### [TASK REQUIREMENTS]
Pictures are to be left out, and only the lines below starting at the one with "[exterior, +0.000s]" and ending at the one with "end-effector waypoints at" are to be reproduced, each exactly, both ends included.

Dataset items
┏━━

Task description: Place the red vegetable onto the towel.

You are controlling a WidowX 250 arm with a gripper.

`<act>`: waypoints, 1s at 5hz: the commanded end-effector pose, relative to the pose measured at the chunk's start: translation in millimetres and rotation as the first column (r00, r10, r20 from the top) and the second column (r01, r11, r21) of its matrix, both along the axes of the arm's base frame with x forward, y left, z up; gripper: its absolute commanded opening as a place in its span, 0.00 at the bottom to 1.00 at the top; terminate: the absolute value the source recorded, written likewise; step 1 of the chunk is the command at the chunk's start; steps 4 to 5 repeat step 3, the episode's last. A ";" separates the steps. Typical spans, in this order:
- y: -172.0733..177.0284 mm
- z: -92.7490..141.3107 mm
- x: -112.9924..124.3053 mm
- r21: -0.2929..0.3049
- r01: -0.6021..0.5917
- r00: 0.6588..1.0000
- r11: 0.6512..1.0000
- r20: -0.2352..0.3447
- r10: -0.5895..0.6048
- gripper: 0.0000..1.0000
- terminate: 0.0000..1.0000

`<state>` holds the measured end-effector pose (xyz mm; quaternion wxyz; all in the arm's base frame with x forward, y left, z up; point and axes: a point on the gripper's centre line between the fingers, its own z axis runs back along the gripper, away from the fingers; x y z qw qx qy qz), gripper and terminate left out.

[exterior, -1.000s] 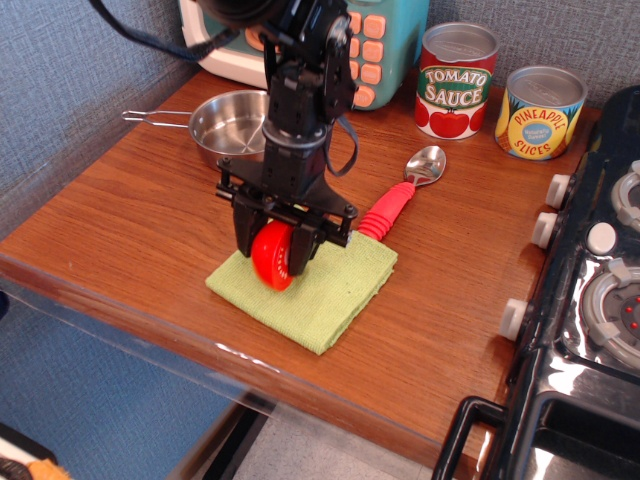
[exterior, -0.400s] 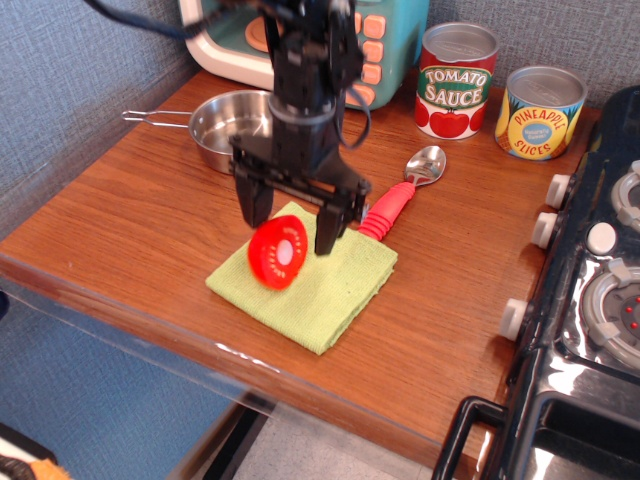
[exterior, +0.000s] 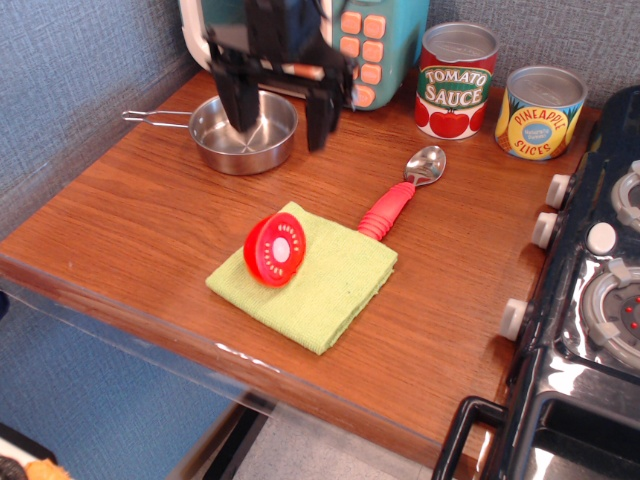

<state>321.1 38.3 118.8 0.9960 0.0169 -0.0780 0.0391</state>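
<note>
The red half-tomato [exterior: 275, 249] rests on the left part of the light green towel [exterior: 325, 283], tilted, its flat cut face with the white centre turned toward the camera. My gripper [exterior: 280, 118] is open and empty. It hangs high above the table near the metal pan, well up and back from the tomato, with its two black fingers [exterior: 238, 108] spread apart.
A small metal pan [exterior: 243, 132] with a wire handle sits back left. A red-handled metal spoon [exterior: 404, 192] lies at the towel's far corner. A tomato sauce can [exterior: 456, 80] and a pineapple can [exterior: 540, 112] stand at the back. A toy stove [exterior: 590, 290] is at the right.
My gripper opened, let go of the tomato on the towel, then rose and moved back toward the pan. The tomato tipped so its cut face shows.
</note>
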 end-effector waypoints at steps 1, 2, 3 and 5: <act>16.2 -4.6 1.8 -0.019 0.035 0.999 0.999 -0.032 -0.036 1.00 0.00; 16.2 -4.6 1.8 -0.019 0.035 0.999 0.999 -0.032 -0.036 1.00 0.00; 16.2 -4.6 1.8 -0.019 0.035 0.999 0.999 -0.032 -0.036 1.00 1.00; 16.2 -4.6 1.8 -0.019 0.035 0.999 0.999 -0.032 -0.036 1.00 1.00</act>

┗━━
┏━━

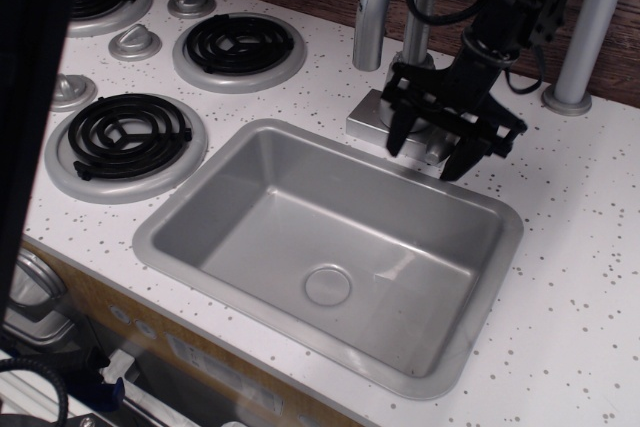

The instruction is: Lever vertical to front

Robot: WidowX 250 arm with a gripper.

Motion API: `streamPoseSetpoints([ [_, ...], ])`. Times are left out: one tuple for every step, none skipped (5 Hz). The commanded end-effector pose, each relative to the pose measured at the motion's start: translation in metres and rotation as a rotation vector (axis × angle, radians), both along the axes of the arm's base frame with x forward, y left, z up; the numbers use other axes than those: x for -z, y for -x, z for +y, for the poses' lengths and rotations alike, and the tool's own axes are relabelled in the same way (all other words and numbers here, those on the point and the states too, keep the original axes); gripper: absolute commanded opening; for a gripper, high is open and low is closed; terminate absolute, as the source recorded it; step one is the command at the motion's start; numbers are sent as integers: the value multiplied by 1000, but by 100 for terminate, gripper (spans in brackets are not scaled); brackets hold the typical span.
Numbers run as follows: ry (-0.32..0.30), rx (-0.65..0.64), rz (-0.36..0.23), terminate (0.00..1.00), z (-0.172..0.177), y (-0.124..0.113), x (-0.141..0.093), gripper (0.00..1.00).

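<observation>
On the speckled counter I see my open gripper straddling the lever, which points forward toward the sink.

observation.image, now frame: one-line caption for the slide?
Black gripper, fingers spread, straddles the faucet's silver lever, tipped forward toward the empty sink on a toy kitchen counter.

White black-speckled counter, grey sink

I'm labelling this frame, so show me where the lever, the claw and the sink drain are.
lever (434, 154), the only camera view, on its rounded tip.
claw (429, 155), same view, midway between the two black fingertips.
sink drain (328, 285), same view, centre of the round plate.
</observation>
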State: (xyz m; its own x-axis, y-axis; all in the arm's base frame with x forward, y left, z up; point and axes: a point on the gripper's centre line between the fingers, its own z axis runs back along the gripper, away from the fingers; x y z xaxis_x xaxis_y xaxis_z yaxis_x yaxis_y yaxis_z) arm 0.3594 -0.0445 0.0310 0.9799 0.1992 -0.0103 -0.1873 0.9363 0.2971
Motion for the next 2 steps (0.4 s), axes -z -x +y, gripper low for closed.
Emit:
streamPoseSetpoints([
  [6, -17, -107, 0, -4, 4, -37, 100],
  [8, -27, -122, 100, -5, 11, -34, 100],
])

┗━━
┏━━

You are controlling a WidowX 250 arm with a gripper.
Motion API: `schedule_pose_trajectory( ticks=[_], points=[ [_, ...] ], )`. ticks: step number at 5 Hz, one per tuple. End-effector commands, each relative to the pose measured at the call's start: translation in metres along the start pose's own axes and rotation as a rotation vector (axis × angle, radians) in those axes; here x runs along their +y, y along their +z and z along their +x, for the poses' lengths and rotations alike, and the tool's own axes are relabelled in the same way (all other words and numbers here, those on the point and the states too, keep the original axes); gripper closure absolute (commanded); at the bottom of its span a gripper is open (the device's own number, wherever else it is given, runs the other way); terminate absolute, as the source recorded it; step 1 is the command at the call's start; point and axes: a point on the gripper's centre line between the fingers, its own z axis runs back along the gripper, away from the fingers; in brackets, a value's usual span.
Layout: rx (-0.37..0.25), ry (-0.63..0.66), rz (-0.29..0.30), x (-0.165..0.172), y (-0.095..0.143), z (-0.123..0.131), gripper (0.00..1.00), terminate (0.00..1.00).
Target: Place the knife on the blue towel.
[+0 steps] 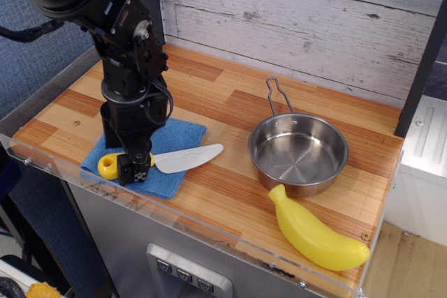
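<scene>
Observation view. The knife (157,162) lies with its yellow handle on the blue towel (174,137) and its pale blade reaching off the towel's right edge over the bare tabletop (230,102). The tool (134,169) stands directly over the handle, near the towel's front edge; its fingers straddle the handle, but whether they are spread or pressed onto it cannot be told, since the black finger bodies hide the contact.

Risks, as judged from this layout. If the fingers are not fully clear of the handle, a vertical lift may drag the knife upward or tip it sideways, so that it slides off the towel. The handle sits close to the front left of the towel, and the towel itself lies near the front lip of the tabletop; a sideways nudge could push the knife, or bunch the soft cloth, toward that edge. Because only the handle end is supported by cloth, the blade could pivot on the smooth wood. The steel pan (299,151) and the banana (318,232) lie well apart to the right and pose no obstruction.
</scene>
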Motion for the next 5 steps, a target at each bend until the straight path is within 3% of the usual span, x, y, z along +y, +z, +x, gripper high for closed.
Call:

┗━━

### [ANSWER FOR THE TASK]
[exterior, +0.000s] 

<state>321.1 38.3 118.8 0.9960 0.0169 -0.0780 0.0391</state>
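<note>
The red half-tomato [exterior: 275, 249] rests on the left part of the light green towel [exterior: 325, 283], tilted, its flat cut face with the white centre turned toward the camera. My gripper [exterior: 280, 118] is open and empty. It hangs high above the table near the metal pan, well up and back from the tomato, with its two black fingers [exterior: 238, 108] spread apart.
A small metal pan [exterior: 243, 132] with a wire handle sits back left. A red-handled metal spoon [exterior: 404, 192] lies at the towel's far corner. A tomato sauce can [exterior: 456, 80] and a pineapple can [exterior: 540, 112] stand at the back. A toy stove [exterior: 590, 290] is at the right.
My gripper opened, let go of the tomato on the towel, then rose and moved back toward the pan. The tomato tipped so its cut face shows.
</note>
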 end-effector waypoints at steps 1, 2, 3 and 5: <act>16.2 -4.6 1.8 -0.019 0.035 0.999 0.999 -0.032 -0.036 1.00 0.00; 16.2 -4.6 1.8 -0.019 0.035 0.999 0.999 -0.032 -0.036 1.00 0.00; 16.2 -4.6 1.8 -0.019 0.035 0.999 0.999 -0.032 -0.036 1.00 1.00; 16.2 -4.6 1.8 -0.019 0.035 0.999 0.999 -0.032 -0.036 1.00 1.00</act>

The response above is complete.